◆ **Your objective**: Restate every entry word for word.
----------
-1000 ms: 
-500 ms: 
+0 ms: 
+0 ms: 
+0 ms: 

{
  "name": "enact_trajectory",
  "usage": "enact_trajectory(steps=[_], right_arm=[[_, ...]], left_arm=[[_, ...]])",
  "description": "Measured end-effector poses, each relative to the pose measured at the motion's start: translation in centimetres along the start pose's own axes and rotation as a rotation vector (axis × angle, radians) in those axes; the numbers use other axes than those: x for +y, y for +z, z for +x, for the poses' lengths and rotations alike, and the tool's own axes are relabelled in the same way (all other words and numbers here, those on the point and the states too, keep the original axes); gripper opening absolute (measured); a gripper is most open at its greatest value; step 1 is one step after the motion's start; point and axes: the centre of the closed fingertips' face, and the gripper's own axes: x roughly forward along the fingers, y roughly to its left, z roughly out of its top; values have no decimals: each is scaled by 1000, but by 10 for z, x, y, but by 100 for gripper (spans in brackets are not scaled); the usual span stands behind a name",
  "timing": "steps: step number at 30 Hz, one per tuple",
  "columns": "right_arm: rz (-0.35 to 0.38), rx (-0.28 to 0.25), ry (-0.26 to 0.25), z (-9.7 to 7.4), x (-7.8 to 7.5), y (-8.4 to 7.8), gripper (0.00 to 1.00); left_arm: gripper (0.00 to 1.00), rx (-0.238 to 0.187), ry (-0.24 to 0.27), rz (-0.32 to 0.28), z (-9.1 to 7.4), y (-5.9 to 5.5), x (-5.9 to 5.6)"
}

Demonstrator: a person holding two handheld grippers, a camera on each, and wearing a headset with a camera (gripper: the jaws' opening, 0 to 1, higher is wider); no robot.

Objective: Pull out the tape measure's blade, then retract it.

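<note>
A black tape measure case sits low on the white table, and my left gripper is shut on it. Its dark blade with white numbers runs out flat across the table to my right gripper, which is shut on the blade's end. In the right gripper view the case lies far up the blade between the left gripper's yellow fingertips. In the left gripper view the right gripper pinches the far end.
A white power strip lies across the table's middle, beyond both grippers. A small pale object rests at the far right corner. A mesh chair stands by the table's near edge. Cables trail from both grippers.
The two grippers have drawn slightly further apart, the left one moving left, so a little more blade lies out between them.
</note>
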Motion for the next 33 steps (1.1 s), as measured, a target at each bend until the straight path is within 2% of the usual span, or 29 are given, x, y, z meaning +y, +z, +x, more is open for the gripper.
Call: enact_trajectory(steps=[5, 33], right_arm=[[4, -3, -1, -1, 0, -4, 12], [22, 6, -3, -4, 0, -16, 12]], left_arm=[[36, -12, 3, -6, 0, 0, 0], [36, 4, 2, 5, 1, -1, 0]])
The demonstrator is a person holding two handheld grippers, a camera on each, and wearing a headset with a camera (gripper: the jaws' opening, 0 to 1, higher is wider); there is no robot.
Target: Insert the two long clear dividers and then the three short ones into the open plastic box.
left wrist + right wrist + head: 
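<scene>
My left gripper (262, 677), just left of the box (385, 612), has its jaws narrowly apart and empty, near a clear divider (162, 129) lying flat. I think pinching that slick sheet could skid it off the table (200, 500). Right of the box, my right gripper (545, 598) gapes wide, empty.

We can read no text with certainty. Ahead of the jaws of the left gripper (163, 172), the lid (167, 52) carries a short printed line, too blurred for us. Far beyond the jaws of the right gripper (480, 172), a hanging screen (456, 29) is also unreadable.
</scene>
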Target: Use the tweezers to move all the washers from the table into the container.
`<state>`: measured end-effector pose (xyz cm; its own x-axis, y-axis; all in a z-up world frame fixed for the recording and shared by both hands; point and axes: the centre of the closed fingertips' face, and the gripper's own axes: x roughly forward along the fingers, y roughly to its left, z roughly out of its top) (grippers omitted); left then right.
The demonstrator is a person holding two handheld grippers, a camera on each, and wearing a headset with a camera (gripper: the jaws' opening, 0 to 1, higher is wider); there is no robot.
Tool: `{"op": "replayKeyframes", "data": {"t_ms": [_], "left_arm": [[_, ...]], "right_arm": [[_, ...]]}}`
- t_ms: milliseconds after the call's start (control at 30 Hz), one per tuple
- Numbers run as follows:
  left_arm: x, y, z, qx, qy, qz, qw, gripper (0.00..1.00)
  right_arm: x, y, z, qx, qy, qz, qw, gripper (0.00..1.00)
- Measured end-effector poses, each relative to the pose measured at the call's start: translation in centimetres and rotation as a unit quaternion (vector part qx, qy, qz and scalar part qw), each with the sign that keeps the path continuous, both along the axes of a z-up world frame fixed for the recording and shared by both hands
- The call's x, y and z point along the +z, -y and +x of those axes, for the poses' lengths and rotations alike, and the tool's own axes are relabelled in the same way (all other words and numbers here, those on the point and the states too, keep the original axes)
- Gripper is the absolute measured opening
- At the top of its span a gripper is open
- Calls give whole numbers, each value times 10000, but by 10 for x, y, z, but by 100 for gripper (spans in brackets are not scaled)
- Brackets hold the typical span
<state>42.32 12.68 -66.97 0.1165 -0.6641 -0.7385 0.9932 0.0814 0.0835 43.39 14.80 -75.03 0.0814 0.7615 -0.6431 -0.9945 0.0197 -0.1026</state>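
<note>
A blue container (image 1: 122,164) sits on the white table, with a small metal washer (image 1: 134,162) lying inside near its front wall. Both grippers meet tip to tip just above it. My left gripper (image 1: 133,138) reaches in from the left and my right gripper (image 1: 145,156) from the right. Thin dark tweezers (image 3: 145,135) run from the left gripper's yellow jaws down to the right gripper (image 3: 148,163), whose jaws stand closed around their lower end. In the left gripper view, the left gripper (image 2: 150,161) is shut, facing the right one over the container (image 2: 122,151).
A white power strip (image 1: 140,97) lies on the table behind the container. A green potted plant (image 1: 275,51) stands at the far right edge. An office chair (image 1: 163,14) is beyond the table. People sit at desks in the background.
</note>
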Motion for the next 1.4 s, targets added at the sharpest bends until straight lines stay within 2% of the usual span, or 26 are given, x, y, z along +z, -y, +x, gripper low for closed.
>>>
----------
◆ **Written reply**:
-1000 ms: 
-500 ms: 
+0 ms: 
+0 ms: 
+0 ms: 

{
  "name": "enact_trajectory",
  "usage": "enact_trajectory(steps=[_], right_arm=[[_, ...]], left_arm=[[_, ...]])",
  "description": "Measured end-effector poses, each relative to the pose measured at the motion's start: translation in centimetres along the start pose's own axes and rotation as a rotation vector (axis × angle, radians) in those axes; the numbers use other axes than those: x for +y, y for +z, z for +x, for the poses' lengths and rotations alike, and the tool's own axes are relabelled in the same way (all other words and numbers here, those on the point and the states too, keep the original axes); gripper opening absolute (measured); a gripper is most open at its greatest value; step 1 is one step after the motion's start; point and axes: the centre of the closed fingertips' face, and the gripper's own axes: x roughly forward along the fingers, y roughly to its left, z roughly out of its top; values have no decimals: each is scaled by 1000, but by 10 for z, x, y, but by 100 for gripper (spans in brackets are not scaled); the usual span stands behind a name",
  "timing": "steps: step number at 30 Hz, one per tuple",
  "columns": "right_arm: rz (-0.35 to 0.38), rx (-0.28 to 0.25), ry (-0.26 to 0.25), z (-9.7 to 7.4), x (-7.8 to 7.5), y (-8.4 to 7.8), gripper (0.00 to 1.00); left_arm: gripper (0.00 to 1.00), rx (-0.238 to 0.187), ry (-0.24 to 0.27), rz (-0.32 to 0.28), z (-9.1 to 7.4), y (-5.9 to 5.5), x (-5.9 to 5.6)"
}

Demonstrator: a person holding two handheld grippers, a camera on each, and wearing a headset with a camera (gripper: the jaws' opening, 0 to 1, higher is wider); no robot.

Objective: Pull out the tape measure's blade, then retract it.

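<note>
A black tape measure case sits low on the white table, and my left gripper is shut on it. Its dark blade with white numbers runs out flat across the table to my right gripper, which is shut on the blade's end. In the right gripper view the case lies far up the blade between the left gripper's yellow fingertips. In the left gripper view the right gripper pinches the far end.
A white power strip lies across the table's middle, beyond both grippers. A small pale object rests at the far right corner. A mesh chair stands by the table's near edge. Cables trail from both grippers.
The two grippers have drawn slightly further apart, the left one moving left, so a little more blade lies out between them.
</note>
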Motion for the next 33 steps (1.1 s), as measured, a target at each bend until the straight path is within 2% of the usual span, or 29 are given, x, y, z meaning +y, +z, +x, more is open for the gripper.
Call: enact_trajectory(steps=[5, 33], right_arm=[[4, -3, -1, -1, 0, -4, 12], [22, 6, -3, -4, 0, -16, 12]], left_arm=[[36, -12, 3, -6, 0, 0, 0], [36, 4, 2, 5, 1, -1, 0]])
The demonstrator is a person holding two handheld grippers, a camera on each, and wearing a headset with a camera (gripper: the jaws' opening, 0 to 1, higher is wider); there is no robot.
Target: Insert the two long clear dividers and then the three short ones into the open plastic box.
left wrist + right wrist + head: 
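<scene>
My left gripper (262, 677), just left of the box (385, 612), has its jaws narrowly apart and empty, near a clear divider (162, 129) lying flat. I think pinching that slick sheet could skid it off the table (200, 500). Right of the box, my right gripper (545, 598) gapes wide, empty.

We can read no text with certainty. Ahead of the jaws of the left gripper (163, 172), the lid (167, 52) carries a short printed line, too blurred for us. Far beyond the jaws of the right gripper (480, 172), a hanging screen (456, 29) is also unreadable.
</scene>
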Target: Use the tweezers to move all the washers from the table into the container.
`<state>`: measured end-effector pose (xyz cm; its own x-axis, y-axis; all in a z-up world frame fixed for the recording and shared by both hands; point and axes: the centre of the closed fingertips' face, and the gripper's own axes: x roughly forward along the fingers, y roughly to its left, z roughly out of its top) (grippers omitted); left then right.
The demonstrator is a person holding two handheld grippers, a camera on each, and wearing a headset with a camera (gripper: the jaws' opening, 0 to 1, higher is wider); there is no robot.
Tool: `{"op": "replayKeyframes", "data": {"t_ms": [_], "left_arm": [[_, ...]], "right_arm": [[_, ...]]}}`
- t_ms: milliseconds after the call's start (control at 30 Hz), one per tuple
- Numbers run as follows:
  left_arm: x, y, z, qx, qy, qz, qw, gripper (0.00..1.00)
  right_arm: x, y, z, qx, qy, qz, qw, gripper (0.00..1.00)
- Measured end-effector poses, each relative to the pose measured at the call's start: translation in centimetres and rotation as a unit quaternion (vector part qx, qy, qz and scalar part qw), each with the sign that keeps the path continuous, both along the axes of a z-up world frame fixed for the recording and shared by both hands
- The call's x, y and z point along the +z, -y and +x of those axes, for the poses' lengths and rotations alike, and the tool's own axes are relabelled in the same way (all other words and numbers here, those on the point and the states too, keep the original axes)
- Gripper is the absolute measured opening
- At the top of its span a gripper is open
- Calls give whole numbers, each value times 10000, but by 10 for x, y, z, but by 100 for gripper (spans in brackets are not scaled)
- Brackets hold the typical span
<state>42.32 12.68 -66.97 0.1165 -0.6641 -0.7385 0.9932 0.0814 0.0835 43.39 14.80 -75.03 0.0814 0.7615 -0.6431 -0.9945 0.0197 -0.1026</state>
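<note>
A blue container (image 1: 122,164) sits on the white table, with a small metal washer (image 1: 134,162) lying inside near its front wall. Both grippers meet tip to tip just above it. My left gripper (image 1: 133,138) reaches in from the left and my right gripper (image 1: 145,156) from the right. Thin dark tweezers (image 3: 145,135) run from the left gripper's yellow jaws down to the right gripper (image 3: 148,163), whose jaws stand closed around their lower end. In the left gripper view, the left gripper (image 2: 150,161) is shut, facing the right one over the container (image 2: 122,151).
A white power strip (image 1: 140,97) lies on the table behind the container. A green potted plant (image 1: 275,51) stands at the far right edge. An office chair (image 1: 163,14) is beyond the table. People sit at desks in the background.
</note>
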Motion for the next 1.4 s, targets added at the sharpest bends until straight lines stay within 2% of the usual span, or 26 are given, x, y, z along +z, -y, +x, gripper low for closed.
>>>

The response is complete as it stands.